In this blog post we discuss how to debug Windows' Isolated User Mode (IUM) processes, also known as Trustlets, using the virtual TPM of Microsoft Hyper-V as our target.

Introduction

A few months ago I wrote about two vulnerabilities I found in the TPM 2.0 reference implementation code. While trying to verify if the virtual TPM of Microsoft's Hyper-V was affected, I found that this virtual component runs as an Isolated User Mode (IUM) process, which means that it's not possible to attach a debugger to it, not even having elevated privileges. After looking for information on how to debug this kind of processes, I found slices of data scattered around the Internet, but no clear instructions about how to do it. After putting all the pieces together, I decided to write this in the hope that someone else doing research will find it useful.

Virtual Secure Mode and Virtual Trust Levels

Before even talking about IUM processes, it's mandatory to understand Virtual Secure Mode (VSM) and Virtual Trust Levels (VTLs).

Virtual Secure Mode is a set of hypervisor features that allow the creation of isolated memory regions where secrets are saved and sensitive code runs safely. VSM builds a new security boundary that restricts even code running in kernel mode from accessing the protected memory regions. VSM is what makes Windows security features such as Device Guard and Credential Guard possible.

VSM achieves isolation of protected memory regions via VTLs, which introduce two levels of trust that are orthogonal to protection rings: VTL0 is the Normal World, where the traditional kernel-mode and user-mode code run in ring 0 and ring 3, respectively. On top of that, a new world appears: VTL1 is the privileged Secure World, where the Secure Kernel runs in ring 0, and a limited number of IUM processes run in ring 3. Code running in VTL0, even in ring 0, cannot access the higher-privileged VTL1. With this architecture, even if an attacker manages to achieve kernel-mode code execution in the Normal World, the assets in the Secure World (such as the secrets stored in a virtual TPM, running as an IUM process in VTL1) remain uncompromised.

The following diagram taken from Microsoft's documentation illustrates the architecture described above, with the two privilege-separated VTLs having their own separate kernel-mode and user-mode.

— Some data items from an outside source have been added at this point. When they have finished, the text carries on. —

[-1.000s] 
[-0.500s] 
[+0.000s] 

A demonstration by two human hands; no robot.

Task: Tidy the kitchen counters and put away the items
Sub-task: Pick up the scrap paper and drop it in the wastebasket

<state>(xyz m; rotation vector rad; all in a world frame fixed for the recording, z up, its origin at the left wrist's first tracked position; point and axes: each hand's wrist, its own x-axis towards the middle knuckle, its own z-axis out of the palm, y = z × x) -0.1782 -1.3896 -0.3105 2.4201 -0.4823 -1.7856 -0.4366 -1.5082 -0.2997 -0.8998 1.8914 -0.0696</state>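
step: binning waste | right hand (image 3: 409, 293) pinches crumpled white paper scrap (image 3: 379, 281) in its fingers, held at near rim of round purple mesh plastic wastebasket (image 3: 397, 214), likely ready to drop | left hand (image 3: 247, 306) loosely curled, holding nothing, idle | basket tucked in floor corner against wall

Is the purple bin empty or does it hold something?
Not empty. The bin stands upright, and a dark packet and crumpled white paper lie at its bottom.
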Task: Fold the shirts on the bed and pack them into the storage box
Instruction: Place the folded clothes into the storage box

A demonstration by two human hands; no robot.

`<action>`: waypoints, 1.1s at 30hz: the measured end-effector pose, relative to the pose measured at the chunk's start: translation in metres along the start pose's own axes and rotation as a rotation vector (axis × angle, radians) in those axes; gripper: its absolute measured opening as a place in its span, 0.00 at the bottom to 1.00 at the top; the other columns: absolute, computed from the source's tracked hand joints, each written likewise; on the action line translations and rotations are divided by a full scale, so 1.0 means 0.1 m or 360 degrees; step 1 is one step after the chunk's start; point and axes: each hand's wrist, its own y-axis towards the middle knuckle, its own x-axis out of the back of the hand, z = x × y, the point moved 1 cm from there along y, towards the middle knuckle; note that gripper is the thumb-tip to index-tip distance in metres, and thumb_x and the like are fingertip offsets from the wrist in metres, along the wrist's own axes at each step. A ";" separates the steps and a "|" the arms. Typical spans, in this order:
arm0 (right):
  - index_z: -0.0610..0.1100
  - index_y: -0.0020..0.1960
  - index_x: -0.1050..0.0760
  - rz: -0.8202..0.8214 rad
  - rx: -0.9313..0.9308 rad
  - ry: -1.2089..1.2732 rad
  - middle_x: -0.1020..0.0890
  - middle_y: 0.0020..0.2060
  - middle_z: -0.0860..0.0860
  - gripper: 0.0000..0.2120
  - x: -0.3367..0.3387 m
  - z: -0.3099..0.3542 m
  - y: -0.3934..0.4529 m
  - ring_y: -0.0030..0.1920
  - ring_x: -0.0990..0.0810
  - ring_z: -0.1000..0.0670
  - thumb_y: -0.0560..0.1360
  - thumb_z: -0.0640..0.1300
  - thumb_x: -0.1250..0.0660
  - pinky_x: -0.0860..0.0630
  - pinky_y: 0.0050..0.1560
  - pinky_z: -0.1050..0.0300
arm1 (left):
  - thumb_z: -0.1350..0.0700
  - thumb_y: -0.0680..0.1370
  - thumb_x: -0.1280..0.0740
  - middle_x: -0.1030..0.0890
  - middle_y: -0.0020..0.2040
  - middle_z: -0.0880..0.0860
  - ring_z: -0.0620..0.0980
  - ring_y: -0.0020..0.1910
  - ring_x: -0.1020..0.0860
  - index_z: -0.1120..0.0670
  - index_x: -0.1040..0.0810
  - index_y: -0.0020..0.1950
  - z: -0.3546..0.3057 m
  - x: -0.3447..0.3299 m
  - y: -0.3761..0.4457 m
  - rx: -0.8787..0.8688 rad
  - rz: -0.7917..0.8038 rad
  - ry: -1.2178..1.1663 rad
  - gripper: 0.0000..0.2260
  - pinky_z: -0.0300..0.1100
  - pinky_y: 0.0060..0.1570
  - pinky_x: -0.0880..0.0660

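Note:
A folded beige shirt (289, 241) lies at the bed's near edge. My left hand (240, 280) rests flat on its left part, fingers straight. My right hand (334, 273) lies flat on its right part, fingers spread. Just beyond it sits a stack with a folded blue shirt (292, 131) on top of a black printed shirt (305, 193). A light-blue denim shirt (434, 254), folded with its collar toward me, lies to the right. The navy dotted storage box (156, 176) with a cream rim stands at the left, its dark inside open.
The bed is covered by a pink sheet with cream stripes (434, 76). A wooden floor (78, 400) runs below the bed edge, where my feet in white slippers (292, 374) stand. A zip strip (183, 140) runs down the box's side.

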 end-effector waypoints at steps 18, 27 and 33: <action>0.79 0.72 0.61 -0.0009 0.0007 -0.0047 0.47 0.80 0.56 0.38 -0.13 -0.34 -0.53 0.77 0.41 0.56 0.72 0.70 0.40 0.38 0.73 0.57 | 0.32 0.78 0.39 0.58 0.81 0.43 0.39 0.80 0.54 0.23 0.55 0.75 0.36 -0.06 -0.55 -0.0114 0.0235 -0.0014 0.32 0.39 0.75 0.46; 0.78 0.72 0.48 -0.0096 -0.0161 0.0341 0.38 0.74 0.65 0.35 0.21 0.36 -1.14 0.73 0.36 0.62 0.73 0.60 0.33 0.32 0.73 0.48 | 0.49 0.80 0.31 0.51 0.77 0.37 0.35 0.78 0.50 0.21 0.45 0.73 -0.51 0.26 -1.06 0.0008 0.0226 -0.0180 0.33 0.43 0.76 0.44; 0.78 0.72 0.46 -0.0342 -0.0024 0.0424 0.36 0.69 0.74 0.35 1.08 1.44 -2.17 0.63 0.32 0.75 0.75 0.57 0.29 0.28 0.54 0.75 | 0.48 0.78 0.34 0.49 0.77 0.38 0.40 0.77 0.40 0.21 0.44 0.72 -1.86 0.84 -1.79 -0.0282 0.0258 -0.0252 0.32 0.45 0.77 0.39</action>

Image taken from https://learn.microsoft.com/en-us/windows/win32/procthread/isolated-user-mode--ium--processes

For a deep dive into Virtual Trust Levels, I strongly recommend reading A virtual journey: From hardware virtualization to Hyper-V's Virtual Trust Levels by Salma El Mohib.

Isolated User Mode processes

Finally, IUM processes are programs running in user-mode within VTL1. As such, they cannot be accessed from the Normal World. Typical examples of IUM processes are Hyper-V's virtual TPM, and the isolated version of LSASS (LSAIso.exe) when Credential Guard is enabled.

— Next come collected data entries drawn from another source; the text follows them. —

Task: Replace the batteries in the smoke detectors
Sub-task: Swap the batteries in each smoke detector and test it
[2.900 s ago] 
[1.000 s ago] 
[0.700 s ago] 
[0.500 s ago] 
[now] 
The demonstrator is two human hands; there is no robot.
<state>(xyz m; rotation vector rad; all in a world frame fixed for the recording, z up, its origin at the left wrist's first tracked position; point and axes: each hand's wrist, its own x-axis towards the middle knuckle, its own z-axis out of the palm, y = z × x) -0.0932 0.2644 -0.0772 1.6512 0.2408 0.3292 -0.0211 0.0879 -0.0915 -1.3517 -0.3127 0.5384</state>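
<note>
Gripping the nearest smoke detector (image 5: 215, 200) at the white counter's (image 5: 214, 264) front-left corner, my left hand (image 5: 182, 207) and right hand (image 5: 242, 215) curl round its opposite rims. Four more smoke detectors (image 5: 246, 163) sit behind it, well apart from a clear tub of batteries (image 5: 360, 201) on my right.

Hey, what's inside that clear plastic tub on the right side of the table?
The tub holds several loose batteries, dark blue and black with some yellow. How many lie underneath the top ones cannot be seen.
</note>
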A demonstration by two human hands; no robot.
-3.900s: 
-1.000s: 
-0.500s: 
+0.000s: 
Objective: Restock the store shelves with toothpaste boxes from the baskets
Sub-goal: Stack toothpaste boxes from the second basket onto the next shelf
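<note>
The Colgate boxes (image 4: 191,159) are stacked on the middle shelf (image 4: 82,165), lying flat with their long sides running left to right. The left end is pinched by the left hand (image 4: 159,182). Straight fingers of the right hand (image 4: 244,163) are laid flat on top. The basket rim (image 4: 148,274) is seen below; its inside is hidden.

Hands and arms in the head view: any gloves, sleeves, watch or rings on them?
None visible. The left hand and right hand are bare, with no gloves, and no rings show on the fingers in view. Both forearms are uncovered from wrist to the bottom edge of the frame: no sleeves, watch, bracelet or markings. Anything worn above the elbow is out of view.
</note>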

Nested virtualization setup

It is possible to debug Hyper-V's hypervisor by using a nested virtualization environment. Microsoft describes a procedure using two nested instances of Hyper-V and two instances of Windbg, but for some reason I didn't manage to make it work. So I resorted to an alternative solution: I used VMware Workstation to run a Windows guest (let's call it the Level 1 VM) with the Hyper-V role installed. This Level 1 VM, in turn, uses Hyper-V to run a nested Windows guest (let's call it the Level 2 VM), which has a virtual TPM device installed (the IUM process we want to debug).

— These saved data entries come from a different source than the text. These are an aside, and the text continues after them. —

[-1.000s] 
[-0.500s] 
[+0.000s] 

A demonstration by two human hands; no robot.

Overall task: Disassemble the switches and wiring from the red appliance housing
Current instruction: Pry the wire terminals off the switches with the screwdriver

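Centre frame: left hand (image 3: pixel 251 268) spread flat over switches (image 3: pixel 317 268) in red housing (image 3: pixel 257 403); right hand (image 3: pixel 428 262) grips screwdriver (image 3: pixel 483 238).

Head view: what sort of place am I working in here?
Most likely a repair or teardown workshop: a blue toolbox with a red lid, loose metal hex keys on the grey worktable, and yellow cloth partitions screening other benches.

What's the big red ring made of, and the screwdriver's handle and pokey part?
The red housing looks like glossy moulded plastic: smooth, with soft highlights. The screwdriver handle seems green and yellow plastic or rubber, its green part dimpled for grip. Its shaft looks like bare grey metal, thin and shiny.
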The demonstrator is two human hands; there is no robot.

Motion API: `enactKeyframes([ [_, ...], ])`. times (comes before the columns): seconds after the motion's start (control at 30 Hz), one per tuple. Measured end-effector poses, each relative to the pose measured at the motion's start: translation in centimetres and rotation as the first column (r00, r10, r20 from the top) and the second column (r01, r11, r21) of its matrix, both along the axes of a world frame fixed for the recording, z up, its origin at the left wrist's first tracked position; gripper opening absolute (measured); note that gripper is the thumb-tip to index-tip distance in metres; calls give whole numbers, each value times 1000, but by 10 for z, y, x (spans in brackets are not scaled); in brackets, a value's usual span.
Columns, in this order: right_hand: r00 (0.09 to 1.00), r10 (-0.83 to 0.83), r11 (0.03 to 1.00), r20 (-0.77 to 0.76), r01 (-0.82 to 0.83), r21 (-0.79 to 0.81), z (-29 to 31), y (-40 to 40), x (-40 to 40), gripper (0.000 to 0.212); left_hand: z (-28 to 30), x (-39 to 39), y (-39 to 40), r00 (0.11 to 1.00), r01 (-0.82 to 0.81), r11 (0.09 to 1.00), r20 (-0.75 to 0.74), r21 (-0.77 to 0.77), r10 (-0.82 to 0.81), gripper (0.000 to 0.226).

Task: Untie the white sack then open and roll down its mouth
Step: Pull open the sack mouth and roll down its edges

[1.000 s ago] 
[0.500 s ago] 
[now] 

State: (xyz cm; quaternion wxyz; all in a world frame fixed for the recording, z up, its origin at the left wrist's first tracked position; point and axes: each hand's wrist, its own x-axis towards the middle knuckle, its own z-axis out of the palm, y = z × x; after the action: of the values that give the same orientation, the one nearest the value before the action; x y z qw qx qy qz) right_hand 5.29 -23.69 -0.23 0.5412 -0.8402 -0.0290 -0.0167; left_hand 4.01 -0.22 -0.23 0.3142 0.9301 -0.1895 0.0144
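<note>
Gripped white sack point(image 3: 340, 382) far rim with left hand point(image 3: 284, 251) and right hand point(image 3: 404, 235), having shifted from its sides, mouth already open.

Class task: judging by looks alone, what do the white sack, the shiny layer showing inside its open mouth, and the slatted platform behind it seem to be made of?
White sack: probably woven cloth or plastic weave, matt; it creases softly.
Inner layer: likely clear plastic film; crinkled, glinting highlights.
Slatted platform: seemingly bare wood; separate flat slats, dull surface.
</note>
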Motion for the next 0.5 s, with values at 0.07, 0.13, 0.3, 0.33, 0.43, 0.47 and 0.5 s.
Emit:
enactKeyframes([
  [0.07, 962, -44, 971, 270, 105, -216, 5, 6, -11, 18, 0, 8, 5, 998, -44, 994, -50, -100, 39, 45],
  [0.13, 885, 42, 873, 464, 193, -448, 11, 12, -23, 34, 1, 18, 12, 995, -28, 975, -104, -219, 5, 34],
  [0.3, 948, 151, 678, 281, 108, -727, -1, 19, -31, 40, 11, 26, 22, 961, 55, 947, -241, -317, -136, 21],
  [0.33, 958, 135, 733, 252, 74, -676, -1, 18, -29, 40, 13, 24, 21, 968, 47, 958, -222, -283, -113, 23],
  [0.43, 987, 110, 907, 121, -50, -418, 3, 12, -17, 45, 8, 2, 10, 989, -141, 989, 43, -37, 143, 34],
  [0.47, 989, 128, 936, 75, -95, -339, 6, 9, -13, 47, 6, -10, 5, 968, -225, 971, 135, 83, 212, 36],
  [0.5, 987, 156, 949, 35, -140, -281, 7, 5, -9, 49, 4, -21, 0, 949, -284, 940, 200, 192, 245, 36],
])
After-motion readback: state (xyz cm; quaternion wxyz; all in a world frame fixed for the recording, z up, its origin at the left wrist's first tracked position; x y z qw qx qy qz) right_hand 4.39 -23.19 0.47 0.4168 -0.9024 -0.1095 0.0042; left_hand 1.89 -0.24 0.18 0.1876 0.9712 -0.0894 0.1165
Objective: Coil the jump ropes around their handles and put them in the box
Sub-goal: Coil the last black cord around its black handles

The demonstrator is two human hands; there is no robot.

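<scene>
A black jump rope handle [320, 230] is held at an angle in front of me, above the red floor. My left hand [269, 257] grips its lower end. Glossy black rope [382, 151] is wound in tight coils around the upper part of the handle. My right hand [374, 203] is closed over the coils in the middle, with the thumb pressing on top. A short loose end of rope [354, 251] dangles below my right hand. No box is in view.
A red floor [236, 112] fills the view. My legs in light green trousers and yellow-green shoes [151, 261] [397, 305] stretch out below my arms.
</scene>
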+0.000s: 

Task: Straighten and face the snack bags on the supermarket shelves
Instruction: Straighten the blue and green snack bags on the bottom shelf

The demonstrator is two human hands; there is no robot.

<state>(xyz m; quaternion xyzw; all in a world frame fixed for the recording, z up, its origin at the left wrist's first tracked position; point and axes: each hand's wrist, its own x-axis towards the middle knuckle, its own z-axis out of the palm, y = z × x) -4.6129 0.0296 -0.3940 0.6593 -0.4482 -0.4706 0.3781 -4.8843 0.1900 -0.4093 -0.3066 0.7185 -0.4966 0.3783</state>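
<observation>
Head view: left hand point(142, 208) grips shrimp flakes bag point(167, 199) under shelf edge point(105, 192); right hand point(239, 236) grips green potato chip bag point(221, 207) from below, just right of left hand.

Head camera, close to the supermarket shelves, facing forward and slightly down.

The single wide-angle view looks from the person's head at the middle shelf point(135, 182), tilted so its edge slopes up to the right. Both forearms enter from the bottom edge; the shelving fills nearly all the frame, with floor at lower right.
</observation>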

By enabling the GDB stub of VMware workstation, we can attach the IDA Pro debugger to it. This allows us to debug the Hyper-V hypervisor running in the Level 1 VM. The following picture illustrates our setup:

(Click to enlarge the image)

Overview of the process

This section outlines the steps we need to follow in order to debug an IUM process:

Locate the handler for the HvCallVtlReturn hypercall in the main hypervisor binary (hvix64.exe).
Attach the IDA Pro debugger to the VMware Workstation GDB stub. Determine the base address where hvix64.exe is loaded. Put a breakpoint on the hypercall handler identified in Step 1.
When the breakpoint is hit, follow a series of Hyper-V structures to retrieve the value of the RSP register in the VTL1 context at the moment the hypercall was triggered.
Convert the virtual address held in the RSP register to its corresponding physical address. Retrieve the return address stored at the top of the stack. This (virtual) return address points into the SecureKernel.exe binary (the VTL1 kernel).
Convert the virtual return address to its corresponding physical address. Scan memory backwards looking for the SecureKernel.exe PE header to obtain the physical base address of this binary.
Patch the epilogue of function SecureKernel!SkpsIsProcessDebuggingEnabled in physical memory to force it to always return 1. This in-memory patch is what ultimately allows us to attach a debugger to an IUM process.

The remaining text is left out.